> **Task brief**
Each line below should be copied exactly as it stands.

═══ Material provided ═══

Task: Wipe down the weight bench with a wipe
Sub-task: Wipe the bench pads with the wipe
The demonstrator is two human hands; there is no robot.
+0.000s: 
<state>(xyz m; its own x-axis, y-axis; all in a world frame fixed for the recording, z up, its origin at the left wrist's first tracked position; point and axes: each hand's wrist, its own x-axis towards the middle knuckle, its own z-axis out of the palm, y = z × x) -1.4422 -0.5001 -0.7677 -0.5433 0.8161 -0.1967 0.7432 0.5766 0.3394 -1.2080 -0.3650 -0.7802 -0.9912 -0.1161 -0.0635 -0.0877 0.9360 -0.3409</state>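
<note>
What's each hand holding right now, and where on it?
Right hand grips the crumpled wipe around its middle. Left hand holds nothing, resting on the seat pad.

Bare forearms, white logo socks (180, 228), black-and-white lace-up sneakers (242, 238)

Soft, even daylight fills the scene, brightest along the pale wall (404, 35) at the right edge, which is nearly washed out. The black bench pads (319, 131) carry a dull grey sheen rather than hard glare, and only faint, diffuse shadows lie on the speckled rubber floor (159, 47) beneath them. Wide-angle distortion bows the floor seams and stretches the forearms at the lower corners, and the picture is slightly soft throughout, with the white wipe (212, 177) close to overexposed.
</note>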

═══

> **Answer to this task**
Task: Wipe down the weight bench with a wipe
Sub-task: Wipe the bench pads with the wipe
The demonstrator is two human hands; there is no robot.
+0.000s: 
<state>(xyz m; its own x-axis, y-axis; all in a world frame fixed for the recording, z up, its origin at the left wrist's first tracked position; point and axes: each hand's wrist, its own x-axis towards the middle knuckle, its own z-axis out of the palm, y = z × x) -1.4422 -0.5001 -0.7677 -0.5433 0.8161 -0.1967 0.7432 0.5766 0.3394 -1.2080 -0.3650 -0.7802 -0.9912 -0.1161 -0.0635 -0.0877 0.9360 -0.3409</state>
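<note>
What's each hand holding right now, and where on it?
Right hand grips the crumpled wipe around its middle. Left hand holds nothing, resting on the seat pad.

Bare forearms, white logo socks (180, 228), black-and-white lace-up sneakers (242, 238)

Soft, even daylight fills the scene, brightest along the pale wall (404, 35) at the right edge, which is nearly washed out. The black bench pads (319, 131) carry a dull grey sheen rather than hard glare, and only faint, diffuse shadows lie on the speckled rubber floor (159, 47) beneath them. Wide-angle distortion bows the floor seams and stretches the forearms at the lower corners, and the picture is slightly soft throughout, with the white wipe (212, 177) close to overexposed.
</note>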

That is the entire output.